Domain and Worker Nodes

All the Intel® SGX worker nodes (Intel® SGX-capable platforms) can equivalently & seamlessly provide KMS services for users. eHSM-core Enclave in each node should be provisioned with the capability of retrieving the cleartext of DomainKey (DomainKey sharing across all the nodes in one domain). 

Each node may be offline/down and new node may be joined to or removed from a specific domain.

ghindman_3-1644854410145.png

 

DomainKey Provisioning

The following diagram illustrates the secure provisioning flow using the eHSM-KMS protocol to provision the DomainKey to an Intel® SGX-backed eHSM-core Enclave.

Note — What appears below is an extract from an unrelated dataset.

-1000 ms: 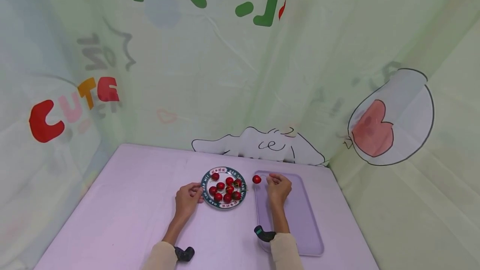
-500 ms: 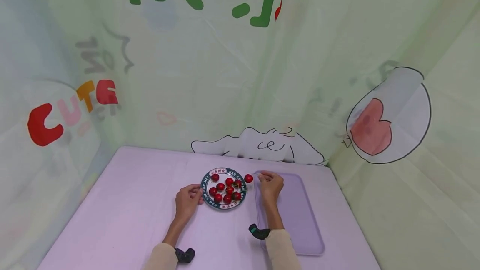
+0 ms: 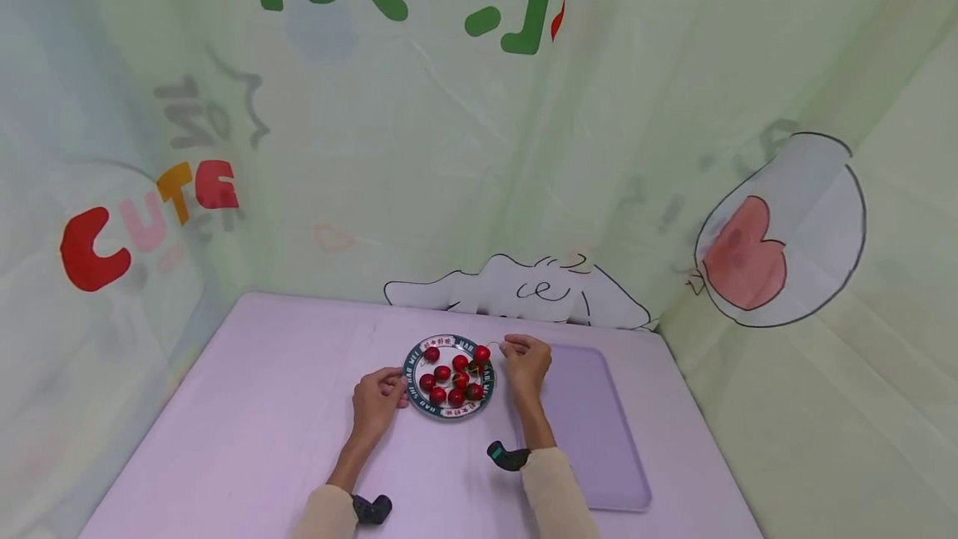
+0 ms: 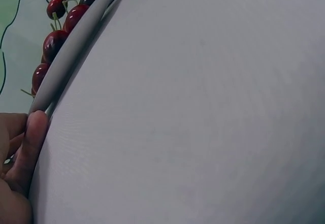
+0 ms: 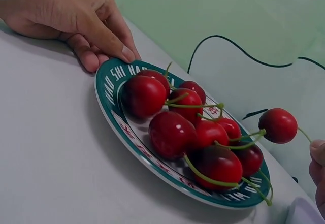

ghindman_4-1644854410153.png

 

Two major components are introduced in this provisioning system: eHSM-dkeyserver, which is deployed on a centralized node (could be an HSM-equipped platform or an Intel® SGX-capable platform); and eHSM-dkeycache, which is deployed on the SGX node worker node together with eHSM-core enclave (only need one instance for each node).

  • eHSM-dkeyserver runs as a TCP/IP socket server, and it’s responsible for generating DK and protecting the DK in the HSM or enclave, and provisioning it to each Intel® SGX node in this domain.
  • eHSM-dkeycache runs as a proxy agent in each Intel® SGX node, and it is responsible for retrieving the DK from the ehsm-dkeyserver via remote secure channel. The DK is then distributed to each ehsm-core instance via local secure channel.

Whenever a new node is joined or refreshed into the domain, the eHSM-dkeycache service will try to connect the eHSM-dkeyserver to retrieve the DK and distribute it to each eHSM-core instance via the secure channel.

Conclusion

The eHSM-KMS supports most of the mainstream key management service interfaces, and all cryptographic keys are protected by Intel SGX hardware technology. By deploying the domain key distribution service, it can provide the highly scalable and distributed key management services across different Intel® SGX worker nodes.

This system has already been integrated with the BigDL project to provide key management functionality. Customers could deploy the total solution on their own private cloud or deploy it on a public cloud like Alibaba Cloud ECS Intel® SGX instances.

Acknowledgement

This post reflects the work of many people at Intel, including Shaopu Yan, Yang Huang, Jingdong Lu, Bing Zhu, Kai Wang, Hanyu Long, Zhenlong Ji and our partner Alibaba Cloud Security team.